Macro Recession Indicators Signal Potential Economic Slowdown Based on PMI, Yield Curve, and Credit Spreads
Over the past 48 hours, recent macroeconomic data points suggest a cautious outlook, with mixed signals from PMI, yield spreads, and credit risk measures indicating possible recession risks. These developments are relevant for macroeconomic analysis, credit markets, and economic cycle assessment.
The U.S. S&P Global Composite PMI shows a decline to 51.4, indicating slower expansion driven by weaker services new orders, while manufacturing has returned to mild growth at 51.5. The Conference Board Leading Economic Index has decreased by 0.4% MoM and 6.0% YoY, marking the 23rd consecutive monthly decline, consistent with a mild recession signal. The U.S. 10Y–2Y Treasury yield spread remains deeply inverted at −0.39%, with the 3M–10Y spread near record inversion levels at −1.18%, both historically strong recession precursors. U.S. high-yield credit spreads have widened modestly to 3.51%, while investment-grade spreads remain stable at 1.35%. Weekly initial jobless claims are at 201k, near cycle lows, which delays recession confirmation from labor data.

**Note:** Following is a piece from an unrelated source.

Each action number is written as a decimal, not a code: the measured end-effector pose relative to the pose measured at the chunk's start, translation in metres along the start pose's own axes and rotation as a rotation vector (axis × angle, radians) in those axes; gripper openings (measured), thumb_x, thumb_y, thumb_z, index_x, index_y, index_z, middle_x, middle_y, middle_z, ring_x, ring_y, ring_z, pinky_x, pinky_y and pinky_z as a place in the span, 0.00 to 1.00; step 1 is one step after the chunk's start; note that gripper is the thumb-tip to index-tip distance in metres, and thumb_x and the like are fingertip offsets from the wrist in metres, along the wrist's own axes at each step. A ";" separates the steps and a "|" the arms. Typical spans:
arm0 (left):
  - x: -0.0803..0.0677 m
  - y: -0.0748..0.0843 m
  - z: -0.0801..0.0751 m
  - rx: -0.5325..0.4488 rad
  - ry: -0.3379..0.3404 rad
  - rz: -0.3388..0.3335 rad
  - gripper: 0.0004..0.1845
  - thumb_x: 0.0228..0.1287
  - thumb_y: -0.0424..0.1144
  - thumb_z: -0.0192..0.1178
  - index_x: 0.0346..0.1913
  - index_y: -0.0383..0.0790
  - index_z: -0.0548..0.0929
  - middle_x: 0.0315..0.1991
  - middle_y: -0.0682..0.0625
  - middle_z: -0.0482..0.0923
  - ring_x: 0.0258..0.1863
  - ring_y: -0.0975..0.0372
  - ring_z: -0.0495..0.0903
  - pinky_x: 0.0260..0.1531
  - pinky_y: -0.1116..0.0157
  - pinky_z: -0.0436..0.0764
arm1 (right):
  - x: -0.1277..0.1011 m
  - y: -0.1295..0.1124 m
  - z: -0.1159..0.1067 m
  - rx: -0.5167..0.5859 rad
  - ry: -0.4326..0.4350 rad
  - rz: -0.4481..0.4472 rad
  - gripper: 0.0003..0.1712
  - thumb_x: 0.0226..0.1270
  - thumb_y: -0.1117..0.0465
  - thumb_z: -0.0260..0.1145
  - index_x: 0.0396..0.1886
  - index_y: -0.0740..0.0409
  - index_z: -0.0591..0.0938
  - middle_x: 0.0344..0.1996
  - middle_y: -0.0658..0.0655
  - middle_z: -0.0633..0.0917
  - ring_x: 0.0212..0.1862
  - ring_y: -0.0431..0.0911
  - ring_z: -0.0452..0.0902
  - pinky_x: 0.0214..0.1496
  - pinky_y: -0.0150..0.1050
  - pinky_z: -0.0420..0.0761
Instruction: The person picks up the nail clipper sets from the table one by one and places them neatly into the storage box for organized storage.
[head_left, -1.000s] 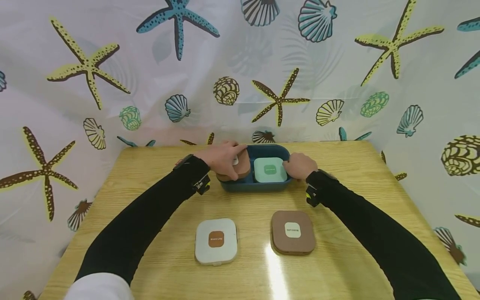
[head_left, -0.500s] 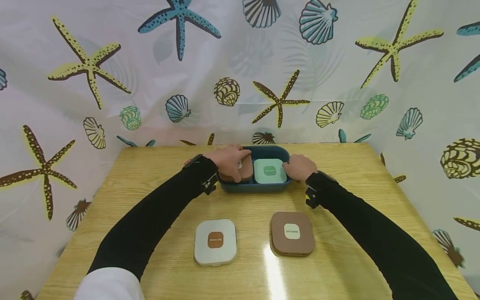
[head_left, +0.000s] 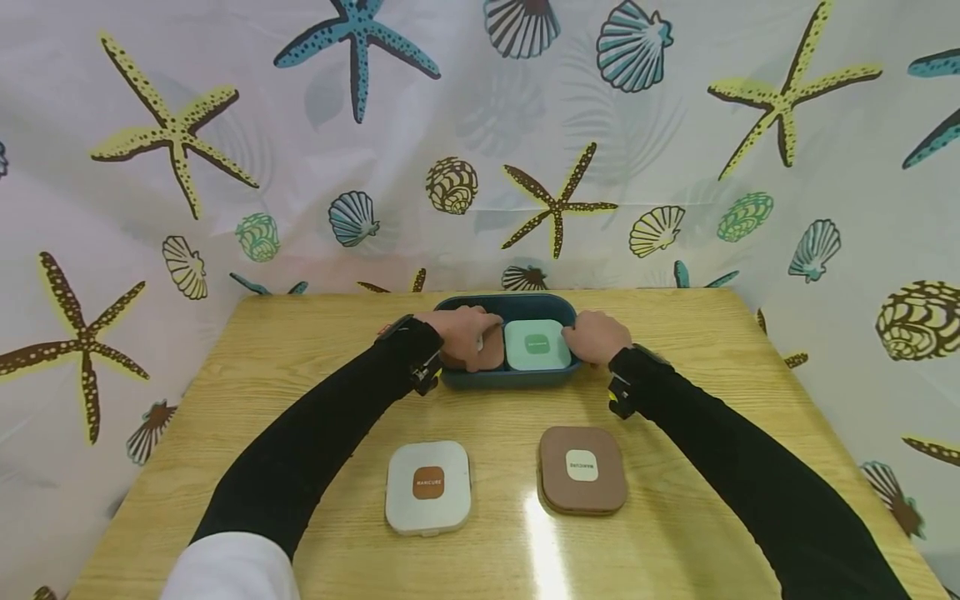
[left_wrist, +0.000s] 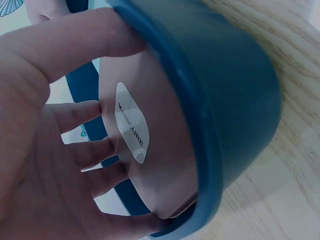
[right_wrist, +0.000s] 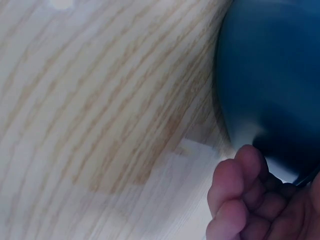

The signals collectively indicate ongoing economic weakening, with persistent yield curve inversion and declining leading indicators suggesting recession risks are elevated despite some ongoing activity expansion.
These macro signals, including PMI, yield spreads, and credit risk measures, highlight potential challenges for liquidity, credit markets, and economic growth outlooks. The data underscores the importance of monitoring macroeconomic and credit market conditions for assessing systemic risks and capital flow shifts.
The dataset does not specify margin levels or liquidity breakdowns beyond these figures, and forward guidance is limited to the provided indicators.